Linear Regression

MCP server for training Linear Regression Model.
  • python

11

GitHub Stars

python

Language

6 months ago

First Indexed

2 months ago

Catalog Refreshed

Documentation & install

Readme and setup notes from the catalogue, plus a client-ready config you can copy for your MCP host.

Installation

Add the following to your MCP client configuration file.

Configuration

View docs
{
  "mcpServers": {
    "heetvekariya-linear-regression-mcp": {
      "command": "uv",
      "args": [
        "--directory",
        "ABSOLUTE/PATH/TO/YOUR-LINEAR-REGRESSION-REPO",
        "run",
        "server.py"
      ]
    }
  }
}

You can run an MCP server that orchestrates a complete linear regression workflow using a CSV dataset. It handles data preprocessing, model training, and evaluation (RMSE) through a streamlined, textarea-friendly interface that connects to Claude-like clients via MCP. This server enables you to upload your data, train a model, and retrieve evaluation metrics in a repeatable, programmable way.

How to use

To use the Linear Regression MCP server, connect with an MCP client and follow these practical steps. First, prepare a CSV file containing your dataset. Upload it and let the server extract columns, detect categorical data, and prepare the numeric features. Then train a linear regression model by selecting your target column. The server will compute RMSE on the validation set and provide you with the evaluation results.

How to install

Prerequisites: you need Python, a modern shell, and the uv project manager available on your system.
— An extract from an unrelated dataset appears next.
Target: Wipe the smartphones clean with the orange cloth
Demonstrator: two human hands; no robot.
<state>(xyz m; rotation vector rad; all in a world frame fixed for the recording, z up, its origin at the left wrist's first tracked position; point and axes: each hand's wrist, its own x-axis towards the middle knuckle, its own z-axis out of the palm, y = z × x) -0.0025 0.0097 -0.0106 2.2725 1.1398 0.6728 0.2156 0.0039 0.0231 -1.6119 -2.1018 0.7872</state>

# 1) Clone the project repository
git clone https://github.com/HeetVekariya/Linear-Regression-MCP
cd Linear-Regression-MCP

# 2) Install uv (Rust-based project manager)
# Follow the installer for your platform and ensure `uv` is on your PATH
# 3) Install dependencies with uv
uv sync

Configure the MCP server integration in your Claude Desktop configuration. Add or modify the MCP server entry so it points to the local Linear Regression project, using the runtime command shown below.

{
  "mcpServers":
  {
    "linear-regression": 
    {
      "command": "ABSOLUTE/PATH/TO/.local/bin/uv",
      "args":
      [
        "--directory",
        "ABSOLUTE/PATH/TO/YOUR-LINEAR-REGRESSION-REPO", 
        "run",
        "server.py"
      ] 
    }
  }
}

Additional configuration notes

The server exposes a simple, practical workflow through MCP. You can upload a CSV via the provided tool, inspect the dataset columns, encode any categorical features, train the model by specifying the target column, and receive the RMSE value as feedback. The configuration example above shows how to launch the local MCP server with uv and your project directory.

Troubleshooting and tips

If you encounter issues starting the server, verify that uv is correctly installed and accessible from your shell. Ensure the absolute paths in the configuration are correct and that the server.py script exists in your Linear Regression repository. Check that the target column you specify for training exists in your dataset and is properly named.

Security and maintenance

Keep dependencies up to date and restrict access to the local MCP instance to trusted clients. Regularly validate uploaded CSVs for unexpected formats and handle missing values in preprocessing before training.

Available tools

upload_file

Uploads a CSV file and stores it for processing.

get_columns_info

Retrieves the column names in the uploaded dataset.

check_category_columns

Checks for any categorical columns in the dataset.

label_encode_categorical_columns

Label encodes categorical columns into numerical values.

train_linear_regression_model

Trains a linear regression model and calculates RMSE.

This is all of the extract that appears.